## What the task requires
Every line between the top of the data below and the line with "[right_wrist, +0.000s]", both ends included, must be retyped exactly.

(Dataset records)
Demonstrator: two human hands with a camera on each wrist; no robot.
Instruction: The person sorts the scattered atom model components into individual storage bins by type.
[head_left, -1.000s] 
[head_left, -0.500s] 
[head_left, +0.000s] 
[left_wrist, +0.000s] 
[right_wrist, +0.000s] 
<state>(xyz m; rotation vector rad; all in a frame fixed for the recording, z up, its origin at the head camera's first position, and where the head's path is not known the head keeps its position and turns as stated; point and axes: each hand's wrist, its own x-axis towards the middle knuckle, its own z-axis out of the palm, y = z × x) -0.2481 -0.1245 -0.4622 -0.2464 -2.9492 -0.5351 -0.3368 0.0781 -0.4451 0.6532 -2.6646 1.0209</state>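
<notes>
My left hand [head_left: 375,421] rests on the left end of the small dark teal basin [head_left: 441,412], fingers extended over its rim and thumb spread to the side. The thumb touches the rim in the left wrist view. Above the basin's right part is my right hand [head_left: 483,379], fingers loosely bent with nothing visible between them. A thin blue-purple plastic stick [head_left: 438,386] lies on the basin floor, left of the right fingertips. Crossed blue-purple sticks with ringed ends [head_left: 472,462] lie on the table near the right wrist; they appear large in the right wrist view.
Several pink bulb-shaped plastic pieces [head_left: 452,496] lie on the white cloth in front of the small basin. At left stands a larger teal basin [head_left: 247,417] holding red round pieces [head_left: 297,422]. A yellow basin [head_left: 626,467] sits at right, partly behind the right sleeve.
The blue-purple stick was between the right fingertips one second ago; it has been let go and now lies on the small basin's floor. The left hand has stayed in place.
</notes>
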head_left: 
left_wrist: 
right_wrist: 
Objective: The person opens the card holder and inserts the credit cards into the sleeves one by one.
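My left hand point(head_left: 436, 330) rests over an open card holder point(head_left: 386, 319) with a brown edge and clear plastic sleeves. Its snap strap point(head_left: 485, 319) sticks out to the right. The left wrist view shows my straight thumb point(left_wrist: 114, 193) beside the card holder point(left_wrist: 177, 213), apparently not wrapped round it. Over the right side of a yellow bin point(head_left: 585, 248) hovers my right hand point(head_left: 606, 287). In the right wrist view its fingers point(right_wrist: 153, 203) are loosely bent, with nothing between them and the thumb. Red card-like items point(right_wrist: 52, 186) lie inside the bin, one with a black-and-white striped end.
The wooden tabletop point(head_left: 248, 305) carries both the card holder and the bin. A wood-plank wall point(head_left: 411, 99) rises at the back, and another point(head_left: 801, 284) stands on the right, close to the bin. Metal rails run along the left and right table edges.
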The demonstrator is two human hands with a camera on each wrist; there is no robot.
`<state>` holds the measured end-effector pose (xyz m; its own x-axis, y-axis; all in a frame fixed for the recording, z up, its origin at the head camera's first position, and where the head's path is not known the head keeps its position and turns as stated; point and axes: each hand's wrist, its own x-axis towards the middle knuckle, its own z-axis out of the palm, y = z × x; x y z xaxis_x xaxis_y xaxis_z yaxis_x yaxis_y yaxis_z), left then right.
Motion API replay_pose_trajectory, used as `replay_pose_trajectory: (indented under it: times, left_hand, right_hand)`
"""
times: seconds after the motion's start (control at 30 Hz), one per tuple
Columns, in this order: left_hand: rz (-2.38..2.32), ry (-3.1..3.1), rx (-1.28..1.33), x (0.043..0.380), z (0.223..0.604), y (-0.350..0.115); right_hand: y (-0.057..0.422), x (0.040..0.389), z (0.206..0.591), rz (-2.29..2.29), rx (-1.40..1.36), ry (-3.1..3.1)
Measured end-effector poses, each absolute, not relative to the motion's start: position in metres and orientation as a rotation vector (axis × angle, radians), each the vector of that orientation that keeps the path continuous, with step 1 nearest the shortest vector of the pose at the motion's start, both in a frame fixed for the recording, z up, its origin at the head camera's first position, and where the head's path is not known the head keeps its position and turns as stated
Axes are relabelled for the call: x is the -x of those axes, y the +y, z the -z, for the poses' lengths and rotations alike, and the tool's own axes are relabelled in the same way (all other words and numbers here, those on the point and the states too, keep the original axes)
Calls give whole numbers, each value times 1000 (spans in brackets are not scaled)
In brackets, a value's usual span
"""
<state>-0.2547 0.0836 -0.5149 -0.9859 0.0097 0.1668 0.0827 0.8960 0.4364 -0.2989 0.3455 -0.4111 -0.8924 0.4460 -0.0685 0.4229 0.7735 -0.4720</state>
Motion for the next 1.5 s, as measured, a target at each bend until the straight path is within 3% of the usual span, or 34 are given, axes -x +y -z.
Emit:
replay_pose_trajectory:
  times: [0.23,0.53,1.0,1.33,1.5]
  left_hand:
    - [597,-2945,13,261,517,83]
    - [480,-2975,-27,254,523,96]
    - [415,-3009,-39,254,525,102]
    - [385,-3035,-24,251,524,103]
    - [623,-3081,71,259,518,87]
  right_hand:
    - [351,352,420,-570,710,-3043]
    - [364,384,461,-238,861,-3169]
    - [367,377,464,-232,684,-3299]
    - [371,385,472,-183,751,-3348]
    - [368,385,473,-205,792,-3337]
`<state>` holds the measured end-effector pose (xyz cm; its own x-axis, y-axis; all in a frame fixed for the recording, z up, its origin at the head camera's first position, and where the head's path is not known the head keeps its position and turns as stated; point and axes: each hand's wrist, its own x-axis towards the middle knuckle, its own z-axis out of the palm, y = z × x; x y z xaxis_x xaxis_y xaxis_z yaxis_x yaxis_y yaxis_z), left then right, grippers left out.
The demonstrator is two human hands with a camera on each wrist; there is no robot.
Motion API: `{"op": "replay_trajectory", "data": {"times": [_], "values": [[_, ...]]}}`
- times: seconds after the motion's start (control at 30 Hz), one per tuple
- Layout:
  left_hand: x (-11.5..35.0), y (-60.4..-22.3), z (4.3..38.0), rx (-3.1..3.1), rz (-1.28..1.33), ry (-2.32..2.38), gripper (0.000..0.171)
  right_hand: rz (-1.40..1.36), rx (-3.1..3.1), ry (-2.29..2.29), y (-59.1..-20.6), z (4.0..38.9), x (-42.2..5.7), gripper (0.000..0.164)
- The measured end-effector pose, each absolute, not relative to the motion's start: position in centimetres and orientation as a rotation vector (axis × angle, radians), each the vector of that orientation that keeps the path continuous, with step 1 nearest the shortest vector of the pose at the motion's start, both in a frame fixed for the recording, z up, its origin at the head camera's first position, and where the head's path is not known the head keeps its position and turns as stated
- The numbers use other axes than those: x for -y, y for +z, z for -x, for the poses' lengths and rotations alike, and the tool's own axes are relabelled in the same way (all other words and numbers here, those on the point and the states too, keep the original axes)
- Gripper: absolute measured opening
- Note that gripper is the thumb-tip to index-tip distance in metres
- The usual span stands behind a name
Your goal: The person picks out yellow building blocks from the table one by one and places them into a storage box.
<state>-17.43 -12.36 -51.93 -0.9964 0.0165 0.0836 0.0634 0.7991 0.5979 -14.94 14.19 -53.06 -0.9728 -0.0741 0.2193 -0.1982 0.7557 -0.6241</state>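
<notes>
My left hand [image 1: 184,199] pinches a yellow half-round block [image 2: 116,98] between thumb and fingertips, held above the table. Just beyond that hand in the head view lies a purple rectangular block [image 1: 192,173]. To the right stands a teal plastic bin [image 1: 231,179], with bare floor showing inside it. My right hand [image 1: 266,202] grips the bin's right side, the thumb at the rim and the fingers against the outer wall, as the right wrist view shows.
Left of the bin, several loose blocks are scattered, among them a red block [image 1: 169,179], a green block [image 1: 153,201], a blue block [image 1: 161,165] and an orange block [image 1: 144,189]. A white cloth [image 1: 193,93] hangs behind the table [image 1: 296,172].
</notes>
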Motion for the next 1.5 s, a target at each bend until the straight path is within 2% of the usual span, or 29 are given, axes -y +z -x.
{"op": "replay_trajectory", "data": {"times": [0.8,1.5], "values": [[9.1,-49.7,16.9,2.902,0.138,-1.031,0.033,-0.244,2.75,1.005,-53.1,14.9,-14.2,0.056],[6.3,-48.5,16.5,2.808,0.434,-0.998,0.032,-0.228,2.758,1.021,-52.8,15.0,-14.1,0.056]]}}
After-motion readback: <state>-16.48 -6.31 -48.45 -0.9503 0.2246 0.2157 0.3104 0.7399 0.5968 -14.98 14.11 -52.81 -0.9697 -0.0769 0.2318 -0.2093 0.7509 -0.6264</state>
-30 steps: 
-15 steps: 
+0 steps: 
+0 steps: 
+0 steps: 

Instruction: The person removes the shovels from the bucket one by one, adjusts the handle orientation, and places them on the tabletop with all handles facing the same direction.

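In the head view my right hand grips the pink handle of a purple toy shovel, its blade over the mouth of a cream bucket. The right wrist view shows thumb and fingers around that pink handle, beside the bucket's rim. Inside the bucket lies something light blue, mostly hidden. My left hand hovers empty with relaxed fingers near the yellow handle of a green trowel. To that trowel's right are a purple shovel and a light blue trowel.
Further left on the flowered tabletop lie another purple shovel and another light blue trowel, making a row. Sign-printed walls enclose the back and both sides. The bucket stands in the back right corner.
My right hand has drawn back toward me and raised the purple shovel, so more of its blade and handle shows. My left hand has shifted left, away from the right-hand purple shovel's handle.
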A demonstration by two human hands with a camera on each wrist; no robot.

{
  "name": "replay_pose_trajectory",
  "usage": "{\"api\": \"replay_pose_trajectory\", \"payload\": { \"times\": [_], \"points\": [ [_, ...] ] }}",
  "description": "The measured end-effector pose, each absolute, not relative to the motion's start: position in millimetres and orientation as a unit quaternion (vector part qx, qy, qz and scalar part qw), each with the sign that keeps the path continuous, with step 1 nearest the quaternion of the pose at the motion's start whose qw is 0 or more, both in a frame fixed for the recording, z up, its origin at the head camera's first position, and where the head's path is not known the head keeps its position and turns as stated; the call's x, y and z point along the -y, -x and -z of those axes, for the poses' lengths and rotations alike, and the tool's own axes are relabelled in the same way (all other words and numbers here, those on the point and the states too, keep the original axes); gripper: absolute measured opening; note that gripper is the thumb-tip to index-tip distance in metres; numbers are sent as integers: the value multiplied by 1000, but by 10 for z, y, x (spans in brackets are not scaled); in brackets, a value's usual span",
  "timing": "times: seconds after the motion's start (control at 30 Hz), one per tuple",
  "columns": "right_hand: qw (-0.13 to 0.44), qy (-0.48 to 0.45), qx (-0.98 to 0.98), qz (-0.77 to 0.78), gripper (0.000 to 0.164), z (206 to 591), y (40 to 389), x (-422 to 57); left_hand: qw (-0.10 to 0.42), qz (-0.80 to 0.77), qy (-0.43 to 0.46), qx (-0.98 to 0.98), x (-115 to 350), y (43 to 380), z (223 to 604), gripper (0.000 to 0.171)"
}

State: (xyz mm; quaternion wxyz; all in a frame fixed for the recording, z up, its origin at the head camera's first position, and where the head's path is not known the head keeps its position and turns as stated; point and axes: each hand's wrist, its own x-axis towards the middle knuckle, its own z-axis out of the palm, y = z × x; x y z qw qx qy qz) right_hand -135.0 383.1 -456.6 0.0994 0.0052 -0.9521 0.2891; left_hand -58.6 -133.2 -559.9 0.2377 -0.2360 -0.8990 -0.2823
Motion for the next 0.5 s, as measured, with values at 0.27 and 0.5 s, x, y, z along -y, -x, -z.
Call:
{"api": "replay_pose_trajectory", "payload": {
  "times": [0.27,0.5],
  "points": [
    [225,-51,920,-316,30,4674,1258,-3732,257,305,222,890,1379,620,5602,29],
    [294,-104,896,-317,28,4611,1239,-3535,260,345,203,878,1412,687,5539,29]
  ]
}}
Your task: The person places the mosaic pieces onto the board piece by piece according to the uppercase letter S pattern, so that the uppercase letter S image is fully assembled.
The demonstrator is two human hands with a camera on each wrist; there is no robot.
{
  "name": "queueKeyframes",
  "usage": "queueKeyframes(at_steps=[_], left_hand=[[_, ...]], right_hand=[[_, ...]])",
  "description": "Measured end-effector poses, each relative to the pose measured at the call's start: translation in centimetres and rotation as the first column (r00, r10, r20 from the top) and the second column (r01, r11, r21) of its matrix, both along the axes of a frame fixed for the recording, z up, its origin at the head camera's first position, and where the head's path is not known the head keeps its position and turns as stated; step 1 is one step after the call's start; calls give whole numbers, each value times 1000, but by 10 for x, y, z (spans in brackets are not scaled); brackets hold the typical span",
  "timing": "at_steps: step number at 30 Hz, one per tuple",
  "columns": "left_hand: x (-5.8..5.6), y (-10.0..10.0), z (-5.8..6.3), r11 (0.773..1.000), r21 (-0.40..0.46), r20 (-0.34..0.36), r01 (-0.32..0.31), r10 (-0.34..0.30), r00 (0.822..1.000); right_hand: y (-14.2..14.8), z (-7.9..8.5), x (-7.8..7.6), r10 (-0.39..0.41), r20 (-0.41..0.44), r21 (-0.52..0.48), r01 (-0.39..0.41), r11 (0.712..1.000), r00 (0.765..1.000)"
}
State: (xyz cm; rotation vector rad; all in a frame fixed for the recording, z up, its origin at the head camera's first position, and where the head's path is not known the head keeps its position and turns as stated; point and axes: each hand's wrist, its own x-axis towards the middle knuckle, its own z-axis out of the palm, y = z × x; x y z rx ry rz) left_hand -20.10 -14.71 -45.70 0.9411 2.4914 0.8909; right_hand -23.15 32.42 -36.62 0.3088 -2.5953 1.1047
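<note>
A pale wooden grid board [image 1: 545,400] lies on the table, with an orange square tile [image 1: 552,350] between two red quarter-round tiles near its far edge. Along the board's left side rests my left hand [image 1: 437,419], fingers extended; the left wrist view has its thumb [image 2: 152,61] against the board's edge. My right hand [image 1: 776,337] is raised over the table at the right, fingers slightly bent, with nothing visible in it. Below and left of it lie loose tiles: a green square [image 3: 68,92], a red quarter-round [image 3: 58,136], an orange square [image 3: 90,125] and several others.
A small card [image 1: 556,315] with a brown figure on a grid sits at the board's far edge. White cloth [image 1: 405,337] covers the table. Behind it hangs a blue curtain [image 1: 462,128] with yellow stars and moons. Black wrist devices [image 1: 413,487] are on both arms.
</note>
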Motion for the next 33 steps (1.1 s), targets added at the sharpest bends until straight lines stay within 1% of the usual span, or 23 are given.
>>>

## Task result
Demonstrator: two human hands with a camera on each wrist; no robot.
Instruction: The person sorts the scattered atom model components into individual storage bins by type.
[head_left, -1.000s] 
[head_left, -0.500s] 
[head_left, +0.000s] 
[left_wrist, +0.000s] 
[right_wrist, +0.000s] 

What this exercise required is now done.